[TASK REQUIREMENTS] Could you find each line of the data below that contains the word "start" and copy those lines?

(Dataset items)
________________________________________

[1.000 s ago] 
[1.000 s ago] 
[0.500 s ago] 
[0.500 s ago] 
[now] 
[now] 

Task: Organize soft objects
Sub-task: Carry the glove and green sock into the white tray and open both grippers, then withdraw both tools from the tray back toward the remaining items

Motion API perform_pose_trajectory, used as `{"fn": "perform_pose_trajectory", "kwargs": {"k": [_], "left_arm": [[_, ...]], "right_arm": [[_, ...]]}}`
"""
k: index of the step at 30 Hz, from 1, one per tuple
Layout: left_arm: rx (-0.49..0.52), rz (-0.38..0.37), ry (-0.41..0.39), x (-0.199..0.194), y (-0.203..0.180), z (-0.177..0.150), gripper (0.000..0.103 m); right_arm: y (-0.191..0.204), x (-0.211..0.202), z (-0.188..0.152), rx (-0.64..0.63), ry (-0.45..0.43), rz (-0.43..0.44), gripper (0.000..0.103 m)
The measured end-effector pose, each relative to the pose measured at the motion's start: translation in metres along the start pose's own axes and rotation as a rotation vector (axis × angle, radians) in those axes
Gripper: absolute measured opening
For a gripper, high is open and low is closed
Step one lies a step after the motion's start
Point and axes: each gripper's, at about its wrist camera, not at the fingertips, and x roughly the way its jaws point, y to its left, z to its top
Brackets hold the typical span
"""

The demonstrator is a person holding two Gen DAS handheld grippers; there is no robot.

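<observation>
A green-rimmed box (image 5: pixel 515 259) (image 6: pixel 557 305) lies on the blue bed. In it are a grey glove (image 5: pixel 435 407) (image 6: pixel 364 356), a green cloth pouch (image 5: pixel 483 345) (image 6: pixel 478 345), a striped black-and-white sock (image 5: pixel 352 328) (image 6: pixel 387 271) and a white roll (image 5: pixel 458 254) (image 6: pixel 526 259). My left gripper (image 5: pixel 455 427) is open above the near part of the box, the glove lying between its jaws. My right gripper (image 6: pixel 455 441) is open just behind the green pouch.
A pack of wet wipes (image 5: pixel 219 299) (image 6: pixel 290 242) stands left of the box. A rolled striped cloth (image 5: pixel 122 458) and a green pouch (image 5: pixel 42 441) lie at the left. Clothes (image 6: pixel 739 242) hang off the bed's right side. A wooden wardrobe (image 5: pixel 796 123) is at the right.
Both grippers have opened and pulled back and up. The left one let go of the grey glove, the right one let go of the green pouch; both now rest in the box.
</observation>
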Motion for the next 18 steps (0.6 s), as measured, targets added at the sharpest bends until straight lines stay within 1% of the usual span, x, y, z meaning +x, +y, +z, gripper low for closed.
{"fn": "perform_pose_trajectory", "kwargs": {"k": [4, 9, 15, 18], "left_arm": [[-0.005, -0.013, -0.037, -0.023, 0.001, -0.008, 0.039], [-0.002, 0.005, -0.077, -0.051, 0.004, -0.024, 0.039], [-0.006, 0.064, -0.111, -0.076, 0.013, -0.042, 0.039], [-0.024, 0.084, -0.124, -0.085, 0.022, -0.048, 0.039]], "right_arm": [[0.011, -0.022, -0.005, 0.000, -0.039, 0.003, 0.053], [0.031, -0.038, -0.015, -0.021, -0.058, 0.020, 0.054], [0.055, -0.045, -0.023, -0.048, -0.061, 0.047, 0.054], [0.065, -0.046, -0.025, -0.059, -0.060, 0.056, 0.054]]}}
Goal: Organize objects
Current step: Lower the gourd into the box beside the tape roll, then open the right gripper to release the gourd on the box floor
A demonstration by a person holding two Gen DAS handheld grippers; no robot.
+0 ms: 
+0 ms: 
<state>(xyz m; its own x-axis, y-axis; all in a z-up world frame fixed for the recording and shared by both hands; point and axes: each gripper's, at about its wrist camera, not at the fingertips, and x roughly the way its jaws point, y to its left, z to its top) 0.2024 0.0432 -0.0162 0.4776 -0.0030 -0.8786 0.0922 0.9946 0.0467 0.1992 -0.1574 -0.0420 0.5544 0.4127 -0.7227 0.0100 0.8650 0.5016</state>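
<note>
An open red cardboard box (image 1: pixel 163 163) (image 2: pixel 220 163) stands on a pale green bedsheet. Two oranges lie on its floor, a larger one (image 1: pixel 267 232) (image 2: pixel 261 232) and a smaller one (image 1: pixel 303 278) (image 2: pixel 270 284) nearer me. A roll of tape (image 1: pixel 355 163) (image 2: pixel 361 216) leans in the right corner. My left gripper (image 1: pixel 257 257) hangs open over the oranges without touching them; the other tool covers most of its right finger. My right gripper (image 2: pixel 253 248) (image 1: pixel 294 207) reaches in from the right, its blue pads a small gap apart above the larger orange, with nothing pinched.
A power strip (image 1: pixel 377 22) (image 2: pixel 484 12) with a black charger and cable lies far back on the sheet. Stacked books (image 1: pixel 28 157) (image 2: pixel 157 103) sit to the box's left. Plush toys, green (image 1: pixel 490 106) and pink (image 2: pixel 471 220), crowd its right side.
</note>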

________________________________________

[RESULT FOR THIS EXERCISE]
The measured end-effector pose, each relative to the pose measured at the motion's start: translation in metres along the start pose's own axes and rotation as a rotation vector (axis × angle, radians) in those axes
Step one lies a step after the motion's start

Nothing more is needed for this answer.